Unable to read msg box when job attempts to run on node

Hello,

I am getting the following log message when attempting to submit new jobs. The job attempts to run but then gets put into a Held state. All nodes have AD authentication, so we do not use the /etc/passwd file for users.

pbs_mom(Thread 0);tpp_mbox_read;Unable to read from msg box
05/20/2024 14:54:54;0028;pbs_mom;Job;8.wwadm01;No Password Entry for User ********

Any suggestions?

Can you please try to SSH as that “user” from PBS server host to compute node host and then back ? Whether this works ?

We do not allow ssh to compute nodes as regular users. Only when jobs owned by that user are running on a compute node are they supposed to be allowed to ssh in.

Even as root I am unable to run an ID lookup of a user in our AD. I have the gateway set on the compute nodes to go through the head to go out to the domain controllers, but still nothing.

Any ideas in terms of networking I should check?

To make sure user can ssh into the compute node and back , it is better to disable the $restrict_user setting for one experiment to make sure user can ssh successfully.
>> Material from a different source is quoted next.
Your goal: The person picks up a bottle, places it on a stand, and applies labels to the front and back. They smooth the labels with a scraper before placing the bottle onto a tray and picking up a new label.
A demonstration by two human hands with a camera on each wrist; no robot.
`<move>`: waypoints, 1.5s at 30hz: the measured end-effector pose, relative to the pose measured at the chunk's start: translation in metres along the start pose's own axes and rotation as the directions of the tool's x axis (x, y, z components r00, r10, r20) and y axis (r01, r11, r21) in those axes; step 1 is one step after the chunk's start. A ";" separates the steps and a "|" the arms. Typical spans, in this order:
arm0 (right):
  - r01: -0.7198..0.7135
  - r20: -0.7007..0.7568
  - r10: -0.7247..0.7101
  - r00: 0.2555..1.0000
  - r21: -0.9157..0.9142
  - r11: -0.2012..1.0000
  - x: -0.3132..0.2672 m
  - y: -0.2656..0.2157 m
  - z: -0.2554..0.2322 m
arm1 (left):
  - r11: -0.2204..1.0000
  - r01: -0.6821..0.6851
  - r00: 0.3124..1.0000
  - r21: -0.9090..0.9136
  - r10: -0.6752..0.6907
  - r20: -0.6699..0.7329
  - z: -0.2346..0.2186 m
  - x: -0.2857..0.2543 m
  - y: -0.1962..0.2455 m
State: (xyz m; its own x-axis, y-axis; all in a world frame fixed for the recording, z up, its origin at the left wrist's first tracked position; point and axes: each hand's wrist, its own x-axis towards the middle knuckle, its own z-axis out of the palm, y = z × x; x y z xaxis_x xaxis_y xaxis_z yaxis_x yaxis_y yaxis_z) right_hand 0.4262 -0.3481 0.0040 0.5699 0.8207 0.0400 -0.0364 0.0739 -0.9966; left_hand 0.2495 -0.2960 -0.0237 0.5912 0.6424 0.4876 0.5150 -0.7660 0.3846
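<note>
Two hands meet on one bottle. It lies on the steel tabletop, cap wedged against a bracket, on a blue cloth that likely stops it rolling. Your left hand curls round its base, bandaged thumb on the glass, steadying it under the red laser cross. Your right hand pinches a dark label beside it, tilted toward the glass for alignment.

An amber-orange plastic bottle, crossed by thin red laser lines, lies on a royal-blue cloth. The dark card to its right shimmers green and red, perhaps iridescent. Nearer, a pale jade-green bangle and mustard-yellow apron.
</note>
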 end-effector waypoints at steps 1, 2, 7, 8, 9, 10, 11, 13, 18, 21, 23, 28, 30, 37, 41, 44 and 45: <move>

Reference: Linux Error “No passwd entry for user” | Baeldung on Linux

As root user ssh to the compute node and then do su - whether it works

I am able to freely ssh between nodes as a regular user. Jobs submit now and finish but during the exit process I still get the “Unable to read msg box” error

I am also getting the following sys_copy failed, return value=1 with a connection refused when the compute nodes attempt to copy back to the login node/submit host. There is currently no firewall on the login node, and I am able to ping and ssh freely between nodes. Any ideas?

copy back will preserve permissions (group, user , other), so that might be one of the caveats
you can increase the mom log debug level and , retest with a sample job and check the mom logs. There might be more clues.

So the problem ended up being we needed to declare which paths should be allowed to copy in the mom config file on the compute nodes.

Editing the /var/spool/pbs/mom_priv/config file did the trick.

Thanks for the support